* **DESCRIPTION OF THE TASK**: For the entries that follow, set down each one exactly and drop any pictures.

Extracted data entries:
- - - - - - -

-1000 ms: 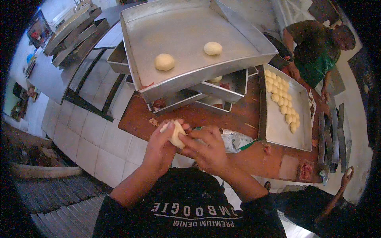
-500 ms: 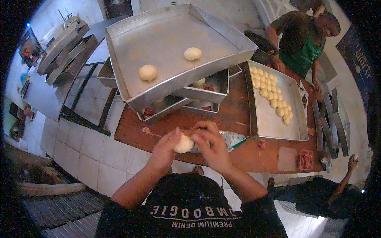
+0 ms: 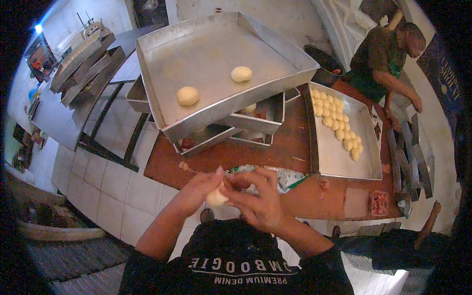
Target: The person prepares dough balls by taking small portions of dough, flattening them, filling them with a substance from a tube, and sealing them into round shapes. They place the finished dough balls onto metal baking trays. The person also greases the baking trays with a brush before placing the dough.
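Note:
A pale dough ball [image 3: 216, 197] is held between my two hands, in front of my shirt and near the table's front edge. My left hand [image 3: 197, 192] cups it from the left with the thumb up along it. My right hand [image 3: 260, 200] presses its bent fingers onto it from the right, hiding part of the dough. Beyond my hands, a large metal tray [image 3: 211, 54] tops a skewed stack. In it lie a round dough ball [image 3: 188, 96] on the left and another dough ball [image 3: 241, 74] farther right.
A metal tray [image 3: 339, 160] holding rows of dough balls [image 3: 334, 115] stands right on the brown table [image 3: 287, 152]. A clear tub of reddish filling [image 3: 379, 203] sits at the right front. A co-worker [image 3: 378, 59] stands beyond; another person's arm [image 3: 428, 225] shows lower right.
My hands have drawn slightly closer to me and closed further round the dough ball, covering more of it. The co-worker's arm now reaches out to the right.

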Demonstrator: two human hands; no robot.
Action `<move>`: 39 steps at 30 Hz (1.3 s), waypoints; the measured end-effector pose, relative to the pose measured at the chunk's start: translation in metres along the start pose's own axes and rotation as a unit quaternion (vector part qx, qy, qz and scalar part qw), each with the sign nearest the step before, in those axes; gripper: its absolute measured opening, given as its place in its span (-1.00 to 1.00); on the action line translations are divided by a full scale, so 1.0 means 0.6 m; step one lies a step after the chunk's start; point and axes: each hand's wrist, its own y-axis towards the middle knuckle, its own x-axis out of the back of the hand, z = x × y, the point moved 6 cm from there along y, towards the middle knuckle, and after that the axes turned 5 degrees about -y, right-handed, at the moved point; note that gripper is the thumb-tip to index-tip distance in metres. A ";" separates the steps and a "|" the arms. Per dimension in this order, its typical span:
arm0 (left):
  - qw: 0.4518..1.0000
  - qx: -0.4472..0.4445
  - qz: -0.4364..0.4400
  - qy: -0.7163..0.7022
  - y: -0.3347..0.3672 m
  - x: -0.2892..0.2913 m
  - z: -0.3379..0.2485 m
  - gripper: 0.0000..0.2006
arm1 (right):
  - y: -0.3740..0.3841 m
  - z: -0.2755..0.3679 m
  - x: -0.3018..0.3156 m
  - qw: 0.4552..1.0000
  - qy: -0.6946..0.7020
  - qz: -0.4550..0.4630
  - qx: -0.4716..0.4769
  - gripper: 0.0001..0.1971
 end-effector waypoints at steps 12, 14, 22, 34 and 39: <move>0.937 -0.170 0.159 -0.261 0.028 -0.042 -0.046 -0.10 | 0.003 -0.060 -0.050 0.700 0.642 -0.007 -0.312 -0.91; 0.956 -0.264 0.094 -0.084 0.025 -0.050 -0.049 -0.20 | 0.012 -0.057 -0.056 0.596 0.728 -0.081 -0.328 -0.94; 0.893 -0.325 -0.203 0.235 0.020 -0.012 -0.079 -0.74 | 0.017 -0.074 -0.006 0.951 0.184 -0.026 -0.248 -0.71; 0.785 -0.421 -0.178 0.418 -0.044 -0.039 -0.283 -0.64 | 0.206 -0.111 0.181 0.973 0.036 -0.225 0.033 -0.52; 0.765 -0.431 -0.130 0.460 0.037 -0.019 -0.373 -0.72 | 0.281 -0.317 0.238 0.928 -0.137 -0.323 -0.126 -0.68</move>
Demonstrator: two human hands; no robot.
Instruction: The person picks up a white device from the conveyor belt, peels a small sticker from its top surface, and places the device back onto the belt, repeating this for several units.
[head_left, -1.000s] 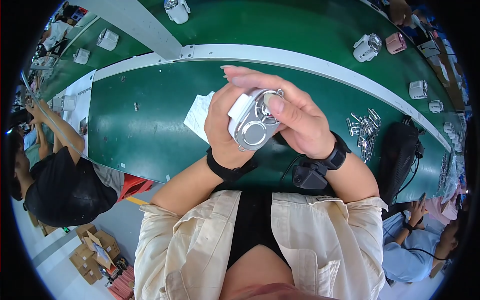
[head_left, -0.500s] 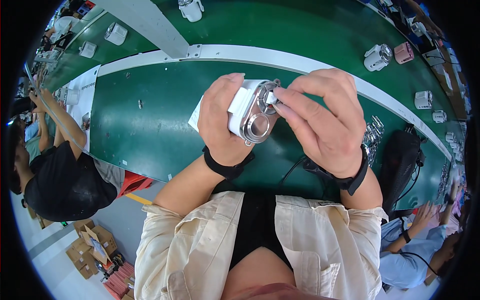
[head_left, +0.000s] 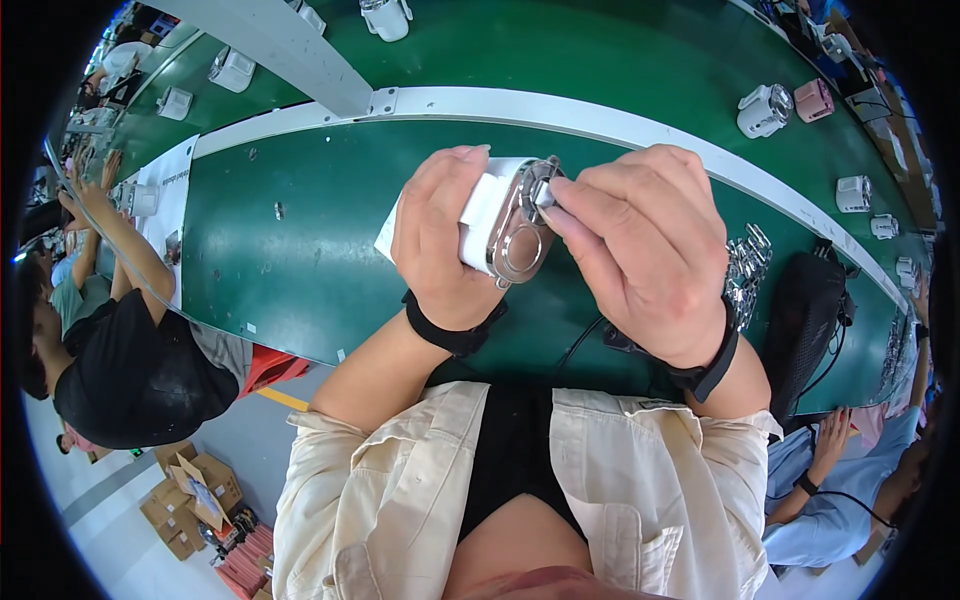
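Note:
My left hand [head_left: 430, 220] is wrapped round a white device [head_left: 482, 212] with a shiny chrome face and holds it tilted above the green bench. Two round ring shapes lie one above the other on that face, and small metal loops stick out at its ends. With thumb and forefinger, my right hand [head_left: 655, 250] pinches a small white piece [head_left: 544, 192] against the upper ring. Fingertips partly cover this piece, so its full shape is hidden. Part of a white sheet [head_left: 386, 238] shows behind my left hand.
Chrome parts [head_left: 746, 265] lie in a pile right of my right hand, beside a black mesh case [head_left: 803, 315]. A white rail [head_left: 500, 105] and a slanted post [head_left: 290, 50] border the far side. Beyond stand several similar devices [head_left: 765, 110]. Co-workers sit left [head_left: 150, 370] and right [head_left: 830, 500].
Both hands keep their grips, with only a slight shift of my right hand at the ring. Another white device shows behind the post. The right-hand co-worker's arm now reaches farther forward.

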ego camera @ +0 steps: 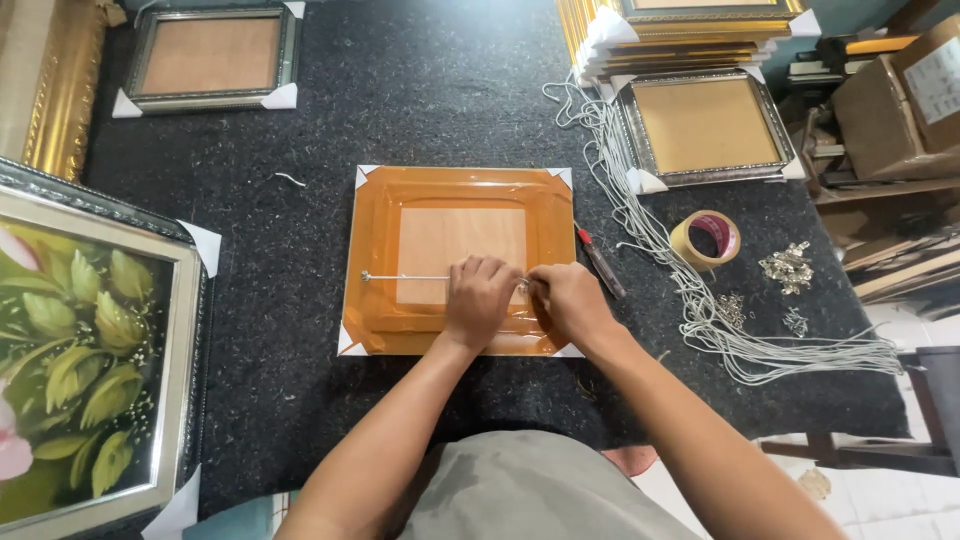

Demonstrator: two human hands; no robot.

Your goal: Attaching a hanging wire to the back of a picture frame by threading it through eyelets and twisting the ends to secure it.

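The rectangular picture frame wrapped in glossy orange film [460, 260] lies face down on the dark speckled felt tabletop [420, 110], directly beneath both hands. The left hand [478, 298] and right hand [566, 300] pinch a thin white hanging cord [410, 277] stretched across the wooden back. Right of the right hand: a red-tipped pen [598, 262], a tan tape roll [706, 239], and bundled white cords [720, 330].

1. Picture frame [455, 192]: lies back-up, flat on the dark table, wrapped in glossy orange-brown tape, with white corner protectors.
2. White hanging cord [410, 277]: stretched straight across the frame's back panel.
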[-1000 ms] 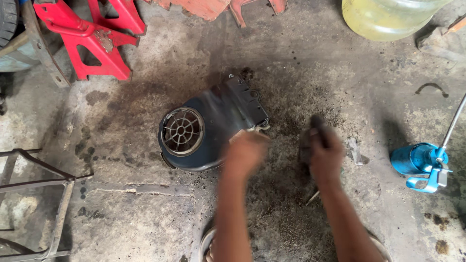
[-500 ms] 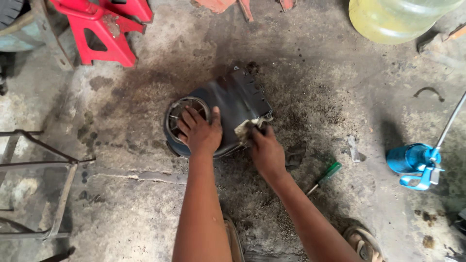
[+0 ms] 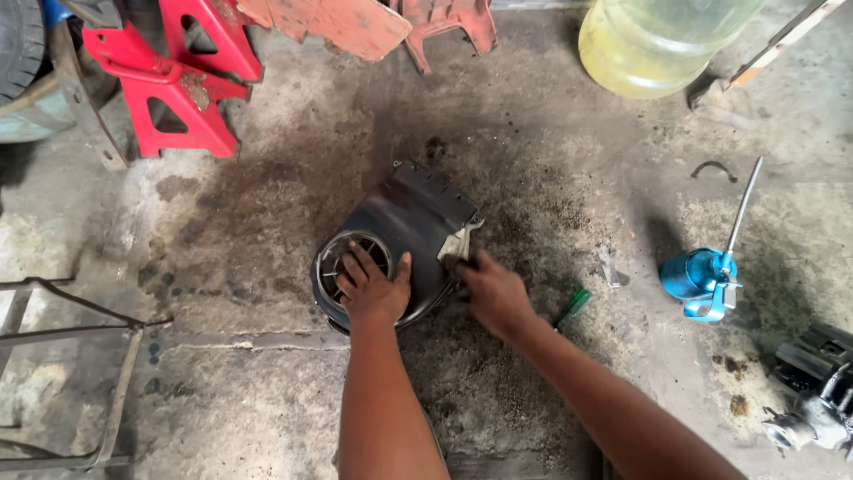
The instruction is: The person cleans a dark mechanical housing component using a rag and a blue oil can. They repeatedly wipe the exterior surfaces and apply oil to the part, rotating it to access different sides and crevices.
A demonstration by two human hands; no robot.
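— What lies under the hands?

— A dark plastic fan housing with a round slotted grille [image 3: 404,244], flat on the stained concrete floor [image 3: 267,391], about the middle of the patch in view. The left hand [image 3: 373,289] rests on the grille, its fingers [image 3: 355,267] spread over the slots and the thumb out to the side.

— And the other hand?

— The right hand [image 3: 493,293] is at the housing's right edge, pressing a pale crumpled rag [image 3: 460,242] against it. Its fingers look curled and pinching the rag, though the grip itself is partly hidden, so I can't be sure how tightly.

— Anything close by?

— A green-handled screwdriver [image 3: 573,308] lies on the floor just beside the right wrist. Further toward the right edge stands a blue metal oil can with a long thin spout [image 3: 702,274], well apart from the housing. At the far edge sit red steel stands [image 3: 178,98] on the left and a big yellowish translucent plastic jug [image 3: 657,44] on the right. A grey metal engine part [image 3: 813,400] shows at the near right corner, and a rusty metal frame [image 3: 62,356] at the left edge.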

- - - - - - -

* **RESULT**:
-1000 ms: 
-500 ms: 
+0 ms: 
Target: The person prepares dough balls by taking small portions of dough, flattening them, filling them with a substance from a tube, and sealing them into round shapes. They place the finished dough balls onto metal baking trays. The person also greases the baking trays with a brush before placing the dough.
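Note:
A pale dough ball [image 3: 216, 197] is held between my two hands, in front of my shirt and near the table's front edge. My left hand [image 3: 197, 192] cups it from the left with the thumb up along it. My right hand [image 3: 260, 200] presses its bent fingers onto it from the right, hiding part of the dough. Beyond my hands, a large metal tray [image 3: 211, 54] tops a skewed stack. In it lie a round dough ball [image 3: 188, 96] on the left and another dough ball [image 3: 241, 74] farther right.
A metal tray [image 3: 339, 160] holding rows of dough balls [image 3: 334, 115] stands right on the brown table [image 3: 287, 152]. A clear tub of reddish filling [image 3: 379, 203] sits at the right front. A co-worker [image 3: 378, 59] stands beyond; another person's arm [image 3: 428, 225] shows lower right.
My hands have drawn slightly closer to me and closed further round the dough ball, covering more of it. The co-worker's arm now reaches out to the right.
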
Demonstrator: two human hands; no robot.
Action `<move>`: 39 steps at 30 Hz (1.3 s), waypoints; the measured end-effector pose, relative to the pose measured at the chunk's start: translation in metres along the start pose's own axes and rotation as a unit quaternion (vector part qx, qy, qz and scalar part qw), each with the sign nearest the step before, in those axes; gripper: its absolute measured opening, given as its place in its span (-1.00 to 1.00); on the action line translations are divided by a full scale, so 1.0 means 0.6 m; step one lies a step after the chunk's start; point and axes: each hand's wrist, its own y-axis towards the middle knuckle, its own x-axis out of the back of the hand, z = x × y, the point moved 6 cm from there along y, towards the middle knuckle, and after that the axes turned 5 degrees about -y, right-handed, at the moved point; note that gripper is the thumb-tip to index-tip distance in metres. A ";" separates the steps and a "|" the arms. Per dimension in this order, its typical span:
arm0 (left):
  - qw: 0.4518..1.0000
  - qx: -0.4472..0.4445
  - qz: -0.4364..0.4400
  - qy: -0.7163..0.7022
  - y: -0.3347..0.3672 m
  - x: -0.2892..0.2913 m
  - z: -0.3379..0.2485 m
  - gripper: 0.0000..0.2006
arm1 (right):
  - y: -0.3740..0.3841 m
  - z: -0.2755..0.3679 m
  - x: -0.3018..0.3156 m
  - qw: 0.4552..1.0000
  - qy: -0.6946..0.7020
  - qz: -0.4550..0.4630
  - qx: -0.4716..0.4769
  - gripper: 0.0001..0.1971
 end-effector waypoints at steps 12, 14, 22, 34 and 39: <move>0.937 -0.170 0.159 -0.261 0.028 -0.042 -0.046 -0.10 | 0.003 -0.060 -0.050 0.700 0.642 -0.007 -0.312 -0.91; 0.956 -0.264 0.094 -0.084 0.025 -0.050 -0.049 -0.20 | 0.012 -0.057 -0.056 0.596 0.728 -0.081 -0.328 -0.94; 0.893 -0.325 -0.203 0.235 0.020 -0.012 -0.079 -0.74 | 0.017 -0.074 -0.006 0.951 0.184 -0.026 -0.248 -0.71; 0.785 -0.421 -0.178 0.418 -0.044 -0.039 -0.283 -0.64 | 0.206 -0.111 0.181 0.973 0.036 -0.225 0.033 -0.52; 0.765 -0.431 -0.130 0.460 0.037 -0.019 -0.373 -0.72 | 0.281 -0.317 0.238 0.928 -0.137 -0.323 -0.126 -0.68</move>
Demonstrator: two human hands; no robot.
Instruction: The person picks up a white device from the conveyor belt, peels a small sticker from its top surface, and places the device back onto the belt, repeating this for several units.
[head_left, -1.000s] 
[head_left, -0.500s] 
[head_left, +0.000s] 
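Note:
My left hand [head_left: 430, 220] is wrapped round a white device [head_left: 482, 212] with a shiny chrome face and holds it tilted above the green bench. Two round ring shapes lie one above the other on that face, and small metal loops stick out at its ends. With thumb and forefinger, my right hand [head_left: 655, 250] pinches a small white piece [head_left: 544, 192] against the upper ring. Fingertips partly cover this piece, so its full shape is hidden. Part of a white sheet [head_left: 386, 238] shows behind my left hand.
Chrome parts [head_left: 746, 265] lie in a pile right of my right hand, beside a black mesh case [head_left: 803, 315]. A white rail [head_left: 500, 105] and a slanted post [head_left: 290, 50] border the far side. Beyond stand several similar devices [head_left: 765, 110]. Co-workers sit left [head_left: 150, 370] and right [head_left: 830, 500].
Both hands keep their grips, with only a slight shift of my right hand at the ring. Another white device shows behind the post. The right-hand co-worker's arm now reaches farther forward.
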
ego camera @ +0 steps: 

Demonstrator: two human hands; no robot.

Your goal: Attaching a hanging wire to the back of a picture frame by threading it through eyelets and twisting the ends to secure it.

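The rectangular picture frame wrapped in glossy orange film [460, 260] lies face down on the dark speckled felt tabletop [420, 110], directly beneath both hands. The left hand [478, 298] and right hand [566, 300] pinch a thin white hanging cord [410, 277] stretched across the wooden back. Right of the right hand: a red-tipped pen [598, 262], a tan tape roll [706, 239], and bundled white cords [720, 330].

1. Picture frame [455, 192]: lies back-up, flat on the dark table, wrapped in glossy orange-brown tape, with white corner protectors.
2. White hanging cord [410, 277]: stretched straight across the frame's back panel.
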[-1000 ms] 
[-500 ms] 
[+0 ms] 
The instruction is: The person cleans a dark mechanical housing component using a rag and a blue oil can. They repeatedly wipe the exterior surfaces and apply oil to the part, rotating it to access different sides and crevices.
A demonstration by two human hands; no robot.
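— What lies under the hands?

— A dark plastic fan housing with a round slotted grille [image 3: 404,244], flat on the stained concrete floor [image 3: 267,391], about the middle of the patch in view. The left hand [image 3: 373,289] rests on the grille, its fingers [image 3: 355,267] spread over the slots and the thumb out to the side.

— And the other hand?

— The right hand [image 3: 493,293] is at the housing's right edge, pressing a pale crumpled rag [image 3: 460,242] against it. Its fingers look curled and pinching the rag, though the grip itself is partly hidden, so I can't be sure how tightly.

— Anything close by?

— A green-handled screwdriver [image 3: 573,308] lies on the floor just beside the right wrist. Further toward the right edge stands a blue metal oil can with a long thin spout [image 3: 702,274], well apart from the housing. At the far edge sit red steel stands [image 3: 178,98] on the left and a big yellowish translucent plastic jug [image 3: 657,44] on the right. A grey metal engine part [image 3: 813,400] shows at the near right corner, and a rusty metal frame [image 3: 62,356] at the left edge.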

An answer has been given, and the exercise is complete.